The Roasted Walnut Oil is manufactured in California following 150-year-old traditional French methods. Again, the walnuts are slow roasted to perfection, expeller pressed and lightly filtered. Use this oil on salad dressings, pasta, grilled meat or to dip with bread. They included a recipe for a French vinaigrette.

French Walnut Oil Vinaigrette
4 Tbsp Roasted Walnut Oil
1 Tbsp balsamic vinegar
1 tsp Dijon mustard
dash of salt to taste

Blend all ingredients together.

Nong Shim Instant Udon Noodles

My beautiful Thai friend showed me this interesting variation on the instant noodle packages found everywhere; this one is Korea in flavour, though manufactured in China, and is quite spicy, and thus, in my opinion anyways, far better tasting. The package consists of three parts, the udon-style noodles, which are thicker than those found in other competitors, a Powder soup packet, which contains the spices that give it its zing, and the Vegetable soup packet, which contains dried seaweed, dried mussel, dried squid cake, dried chives and dried carrot. Much like any of the other versions, this is easy to make. Boil some water, add the contents of the package, and boil for 5 minutes. I added some frozen cooked shrimp that I had to give it a little protein, but you could add almost anything; she suggested I add tomatoes, something she likes.

Sarotti No. 1 Ecuador

The third chocolate bar from the Sarotti No. 1 series contains cacao beans from Ecuador. The bean varietals that this country is well known for are Arriba Superior, Navida and Epoca. I have liked other chocolate bars with beans from Ecuador, and this one is no exception. Again, the ingredients are pretty good, cocoa mass, sugar and soya lecithin as an emulsifier, with a minimum cocoa content of 72%. The bar, though, was a less smooth tasting than the other Ecuadoran bars that I have tasted, a little to the chalky side. Still good, I'm seeming to like the beans from this country.

Tuesday, April 03, 2007

Chocolate Hazelnut Honey Cake

This is another variation on the Devonshire Honey cake recipe, I decided to add some chocolate to the mix. Now, when I made this cake, I didn't add the cocoa powder to the flour, and thus it didn't turn out as chocolatey as I wanted. It still tasted quite good.
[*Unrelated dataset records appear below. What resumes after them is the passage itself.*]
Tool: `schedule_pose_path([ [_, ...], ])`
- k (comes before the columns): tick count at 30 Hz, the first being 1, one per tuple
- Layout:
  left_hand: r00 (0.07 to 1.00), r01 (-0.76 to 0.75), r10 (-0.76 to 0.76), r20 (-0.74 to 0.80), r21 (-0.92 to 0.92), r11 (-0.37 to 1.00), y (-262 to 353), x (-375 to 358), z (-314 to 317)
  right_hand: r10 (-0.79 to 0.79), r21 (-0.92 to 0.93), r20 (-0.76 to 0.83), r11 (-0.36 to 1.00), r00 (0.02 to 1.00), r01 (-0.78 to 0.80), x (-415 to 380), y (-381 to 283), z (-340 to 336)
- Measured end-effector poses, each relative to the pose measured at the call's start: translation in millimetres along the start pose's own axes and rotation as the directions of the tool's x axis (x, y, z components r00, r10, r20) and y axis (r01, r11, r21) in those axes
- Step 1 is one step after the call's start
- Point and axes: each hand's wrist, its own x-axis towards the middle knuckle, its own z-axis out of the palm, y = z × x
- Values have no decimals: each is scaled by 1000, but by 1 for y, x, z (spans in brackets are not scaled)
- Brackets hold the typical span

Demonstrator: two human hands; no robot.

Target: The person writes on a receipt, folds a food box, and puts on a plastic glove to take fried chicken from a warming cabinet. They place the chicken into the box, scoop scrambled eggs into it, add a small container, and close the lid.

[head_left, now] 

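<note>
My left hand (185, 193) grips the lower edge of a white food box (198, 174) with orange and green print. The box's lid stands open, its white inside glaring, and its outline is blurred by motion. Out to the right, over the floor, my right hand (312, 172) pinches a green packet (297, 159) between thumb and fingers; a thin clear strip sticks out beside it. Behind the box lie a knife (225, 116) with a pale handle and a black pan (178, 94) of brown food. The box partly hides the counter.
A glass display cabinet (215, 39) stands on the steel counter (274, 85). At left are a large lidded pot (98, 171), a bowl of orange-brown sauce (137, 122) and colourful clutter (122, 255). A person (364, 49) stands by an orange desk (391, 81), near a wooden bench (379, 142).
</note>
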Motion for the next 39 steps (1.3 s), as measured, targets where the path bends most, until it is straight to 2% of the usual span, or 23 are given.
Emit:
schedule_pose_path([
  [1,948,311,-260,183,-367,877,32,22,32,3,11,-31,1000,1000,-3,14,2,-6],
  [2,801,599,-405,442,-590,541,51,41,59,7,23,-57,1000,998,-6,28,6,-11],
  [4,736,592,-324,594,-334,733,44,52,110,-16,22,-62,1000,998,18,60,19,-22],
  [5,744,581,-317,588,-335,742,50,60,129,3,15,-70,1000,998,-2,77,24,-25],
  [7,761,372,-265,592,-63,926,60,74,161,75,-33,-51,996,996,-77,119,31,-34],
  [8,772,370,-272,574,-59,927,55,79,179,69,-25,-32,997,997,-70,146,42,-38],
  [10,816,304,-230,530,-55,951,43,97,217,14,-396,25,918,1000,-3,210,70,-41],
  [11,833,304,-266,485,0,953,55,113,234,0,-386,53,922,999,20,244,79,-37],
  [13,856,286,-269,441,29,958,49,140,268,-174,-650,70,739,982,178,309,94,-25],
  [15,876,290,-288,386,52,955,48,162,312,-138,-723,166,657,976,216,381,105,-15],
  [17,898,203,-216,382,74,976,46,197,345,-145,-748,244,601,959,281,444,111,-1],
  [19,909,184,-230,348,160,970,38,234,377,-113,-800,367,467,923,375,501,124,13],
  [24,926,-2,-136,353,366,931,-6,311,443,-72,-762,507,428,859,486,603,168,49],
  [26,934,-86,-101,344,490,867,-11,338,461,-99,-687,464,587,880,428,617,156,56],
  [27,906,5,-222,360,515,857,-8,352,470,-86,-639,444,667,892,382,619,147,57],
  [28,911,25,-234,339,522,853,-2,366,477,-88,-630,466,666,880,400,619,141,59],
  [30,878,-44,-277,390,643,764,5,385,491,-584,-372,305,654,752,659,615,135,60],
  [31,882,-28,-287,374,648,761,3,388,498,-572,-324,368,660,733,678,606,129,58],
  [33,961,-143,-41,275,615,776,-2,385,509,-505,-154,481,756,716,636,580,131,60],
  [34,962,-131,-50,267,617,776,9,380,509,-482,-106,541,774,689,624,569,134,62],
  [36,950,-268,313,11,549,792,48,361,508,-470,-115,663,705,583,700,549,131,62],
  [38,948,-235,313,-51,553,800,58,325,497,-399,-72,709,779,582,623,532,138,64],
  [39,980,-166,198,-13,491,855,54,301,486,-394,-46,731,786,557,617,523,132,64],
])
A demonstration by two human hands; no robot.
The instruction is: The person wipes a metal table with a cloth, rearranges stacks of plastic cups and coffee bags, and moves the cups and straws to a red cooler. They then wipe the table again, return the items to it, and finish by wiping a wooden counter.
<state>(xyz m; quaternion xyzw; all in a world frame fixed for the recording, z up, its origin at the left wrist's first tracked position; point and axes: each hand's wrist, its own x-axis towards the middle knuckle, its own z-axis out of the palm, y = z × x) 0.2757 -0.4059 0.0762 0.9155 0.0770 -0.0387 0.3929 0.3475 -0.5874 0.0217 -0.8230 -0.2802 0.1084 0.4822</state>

Chocolate Hazelnut Honey Cake
225 g sweet butter
250 g runny honey
100 g dark muscovado sugar
175 g good dark chocolate
3 large eggs
300 g (2-1/4 cups) self-rising flour
2 Tbsp cocoa powder
175 g (6 oz.) ground hazelnuts
2 Tbsp honey

Preheat oven to 300F. Grease a 9-inch springform pan. Line bottom with parchment paper.

Melt butter, honey, and sugar slowly in a saucepan. Boil for one minute. Leave to cool (caramel will thicken).

Add chocolate to hot caramel and stir till melted and mixed through.

Whisk flour and cocoa together till mixed.

Beat in eggs one at a time in the saucepan. Whisk in flour into egg caramel mixture in two batches. Whisk ground hazelnuts into batter.

Pour into the greased pan and bake for 55-60 minutes or until cake is golden brown and spring back when pressed.

Turn out the cake onto a wire rack. Warm 2 Tbsp honey in a small saucepan and brush over the top of the cake to glaze. Leave to cool.